After title defense, Martinez welcomes any willing challengers
ATLANTIC CITY, N.J. -- They'll get his name right next time.
An unheralded British middleweight named Darren Barker made the stand of his life Saturday against the best fighter in the world not named Floyd Mayweather or Manny Pacquiao.
In the end Sergio Martinez came through with an 11th-round knockout to defend his lineal middleweight championship, but not before a fight that proved far better than anyone expected, certainly the many ringside oracles who presaged an early knockout victory for 2010's consensus Fighter of the Year.
What had been viewed as little more than a marking-time fight for Martinez -- who ranks No. 3 on most pound-for-pound lists but whose ability far exceeds his Q score -- turned out to be an entertaining challenge that demanded a gutsy effort from world's best 160-pounder.
"Nobody believed he was a tough fighter," Martinez said afterward through translator and adviser Sampson Lewkowicz. "Nobody gave a shot to him. It's the same thing that people thought about me when I came from Europe."
Fighting for just the second time outside his native England, Barker (23-1, 14 KOs) brought an attractive record but an alarmingly thin resume. Bookmakers had installed him as a 9-to-1 underdog, though many offshore betting sites offered odds as long as 25-to-1. Even Martinez seemed to look past the unknown challenger, talking breathlessly throughout the buildup about his willingness to drop to a catchweight of 150 pounds to land a fight with Mayweather or Pacquiao instead of the 29-year-old Londoner.
Few of the 4,376 in the crowd at Boardwalk Hall noticed when ring announcer Michael Buffer introduced him as Darren Baker. Even fewer believed he'd pose much of a challenge for the 36-year-old Argentine expat and Oxnard, Calif., resident who'd upset Kelly Pavlik and nearly decapitated Paul Williams last year to skyrocket from relative obscurity to the pound-for-pound penthouse.
"I haven't seen a fighter that disrespected before a fight in a long time," said Lou DiBella, who promotes Martinez. "I think everybody knows who Darren Barker is now."
After both fighters spent the first two rounds feeling one another out, it was Barker who began landing with regularity as an uncharacteristically sloppy Martinez struggled to solve his opponent's disciplined peek-a-boo defense.
From the second round on, Martinez dropped his hands in an effort to get Barker to open up, but the Englishman managed to connect with a crisp punch early that broke the champ's nose and opened a steady flow of blood. ("That was a good shot," Martinez later recalled with a laugh.) Through four rounds, most at ringside had the fight even.
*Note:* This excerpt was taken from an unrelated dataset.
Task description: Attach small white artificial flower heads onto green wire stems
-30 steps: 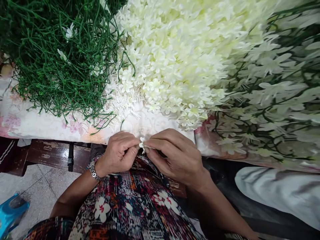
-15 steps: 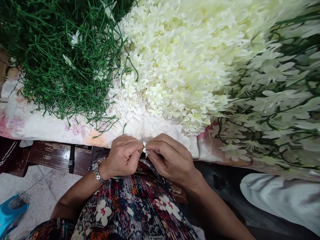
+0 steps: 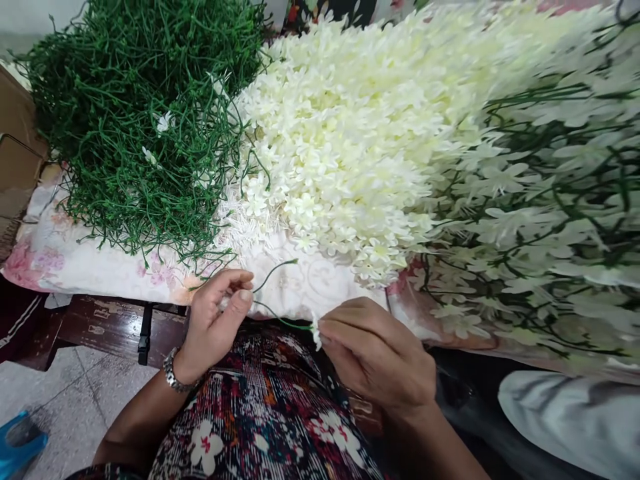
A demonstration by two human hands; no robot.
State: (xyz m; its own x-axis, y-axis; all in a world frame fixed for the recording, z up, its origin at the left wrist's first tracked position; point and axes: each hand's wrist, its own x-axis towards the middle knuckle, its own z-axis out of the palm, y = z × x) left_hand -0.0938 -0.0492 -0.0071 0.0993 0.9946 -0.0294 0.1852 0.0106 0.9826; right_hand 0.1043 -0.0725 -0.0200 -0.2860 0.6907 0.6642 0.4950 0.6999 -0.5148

If the mark of a great champion is the ability to find a way to win when he doesn't have his best stuff, Martinez may just be as extraordinary as his bellicose promoter insists.
"I always get a second wind," Martinez said. "It was part of our game plan going in."
Martinez (48-2-2, 27 KOs) began to take control in the middle rounds, finding range with his straight right and letting his hands go. But Barker stayed in the pocket and gave it as good as he got it, matching and sometimes winning the exchanges in the middle of the ring. Still, Martinez was the busier fighter and started banking rounds by putting his punches together to the head and body.
The cumulative effect of Martinez's body work paid off when the champ wobbled Barker badly late in the 10th, though the Englishman managed to make it to the bell. Minutes later, a straight right to Barker's forehead closed the show at 1:29 of the 11th, when he couldn't beat referee Eddie Cotton's 10-count.
"I can't remember the punch," Barker said. "My legs just fell out from under me. I was trying to get up but I couldn't."
His outstanding defense kept him in the fight, but Barker's inability to throw punches down the stretch kept him from scoring a seismic upset. Martinez connected on 206 of 691 punches (30 percent) compared to just 115 of 408 punches (38 percent) for Barker. The most glaring disparity came during the last two rounds, where Martinez staked a 33-7 edge in power punches. He led on all three scorecards at the time of the stoppage, but it was hardly a blowout: 99-91, 97-94 and 96-94.
Martinez, who took up boxing at the impossibly advanced age of 20, took the long road to the brink of boxing superstardom, but the last step could prove the hardest as he attempts to lure either Pacquiao or Mayweather into the ring in a play for the mainstream recognition that's eluded him despite a crowd-pleasing style and matinee-idol looks.
Two more likely potential opponents -- beltholder Dmitry Pirog and recent DiBella signee Matthew Macklin -- watched Saturday from ringside. But the most attractive option for Martinez is the winner of the Dec. 3 rematch at Madison Square Garden between Miguel Cotto and Antonio Margarito, though DiBella insists Top Rank CEO Bob Arum (who promotes both) would never risk either fighter against Martinez.
"I'm ready to fight anybody as long as we can come to a good deal and so can my rival," Martinez said.